Step 3: The Tone() Function
In previous projects, you used pulse width modulation (PWM) to control LED brightness. In this project you want to control the vibration frequency of the film in the piezo buzzer to change the musical pitch.
The picture below shows the differences between pulses emitted by PMW and pulses emitted with the tone() function.
- Using PWM, the period of the pulses remains constant. You can control what percentage of the time the film is up vs. down within each single period. As you learned in the Color Mixing Lamp project, this is called the duty cycle.
- With the tone() function, the duty cycle is always 50% (half of the time up and half down). Unlike PWM, it enables a transducer like a piezo to move back and forth at different frequencies, or in other words to change the length of the period. This change in frequency creates different musical pitches.
- The tone() function takes three arguments: the output pin, the frequency in Hz, and the duration in milliseconds (see hint).
- Continue to the next step.
- Stuck? HINT: Frequency is the # of periods per second, expressed in units of Hertz or Hz. A 440 Hz tone cycles through 440 periods per second.
Step 4: Photoresistor and Piezo
You will be using a photoresistor to detect the amount of light hitting your instrument. This is similar to what you created in the Color Changing Lamp project. The change in the voltage on the analog pin will determine which musical tone will play.
The piezo is a small element that vibrates when it receives a voltage. When it moves, it displaces air around it, creating sound waves.

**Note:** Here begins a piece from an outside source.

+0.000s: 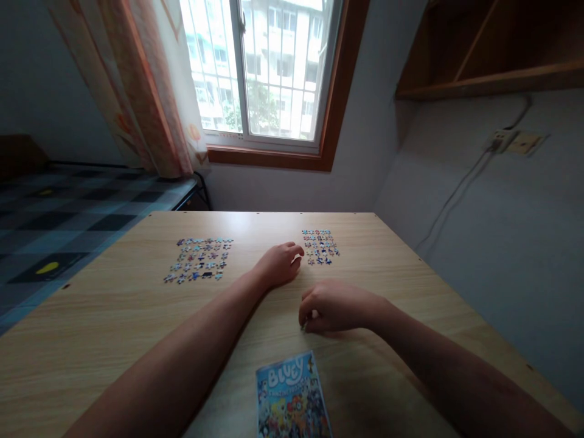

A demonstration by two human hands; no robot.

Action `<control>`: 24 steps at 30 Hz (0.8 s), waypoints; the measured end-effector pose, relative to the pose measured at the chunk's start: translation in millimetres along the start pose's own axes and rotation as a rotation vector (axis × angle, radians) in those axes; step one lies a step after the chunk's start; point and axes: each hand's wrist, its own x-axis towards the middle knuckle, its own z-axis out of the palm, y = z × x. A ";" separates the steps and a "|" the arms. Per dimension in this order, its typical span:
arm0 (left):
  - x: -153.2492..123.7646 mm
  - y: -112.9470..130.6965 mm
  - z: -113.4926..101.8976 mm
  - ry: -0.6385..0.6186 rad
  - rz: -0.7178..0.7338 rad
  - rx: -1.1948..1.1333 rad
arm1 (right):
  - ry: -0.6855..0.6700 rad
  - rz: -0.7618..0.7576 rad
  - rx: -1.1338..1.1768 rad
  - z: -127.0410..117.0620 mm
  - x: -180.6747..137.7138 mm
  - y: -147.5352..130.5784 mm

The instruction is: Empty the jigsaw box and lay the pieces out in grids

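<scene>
My left hand point(279, 265) is stretched out over the table, palm down with bent fingers. A gap shows between its thumb and forefinger, and I see nothing between them. Its fingertips are at the left edge of a block of small jigsaw pieces point(322, 246) laid out in rows. Nearer to me, my right hand point(340, 305) has thumb and forefinger pinched on a small puzzle piece point(303, 326) close to the tabletop; the fingers mostly hide it. Another group of spaced-out jigsaw pieces point(201, 265) lies to the left. In front of me is a blue picture sheet or box marked "BLUEY" point(292, 398).
The light wooden table point(114, 310) reaches toward a wall with a barred window point(280, 73). A bed with checked bedding point(86, 204) stands on the left, beside a curtain point(141, 85). On the right are a wall shelf point(502, 79) and a socket with a cable point(499, 141).
</scene>
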 end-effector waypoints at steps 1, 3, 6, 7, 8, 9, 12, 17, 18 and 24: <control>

Find the photoresistor and piezo components in the Components + menu (All Components tab) for more information.
Step 5: Mapping Values
When you read this voltage on the photoresistor pin using analogRead(), your readings might not range all the way from 0 to 1023. You’ll have a chance to calibrate the sensor, mapping the real high and low values to sound frequencies using the map() function.
To review the map() function, visit the Mood Cue project.
- Continue to the next lesson to learn how to build the Light Theremin circuit.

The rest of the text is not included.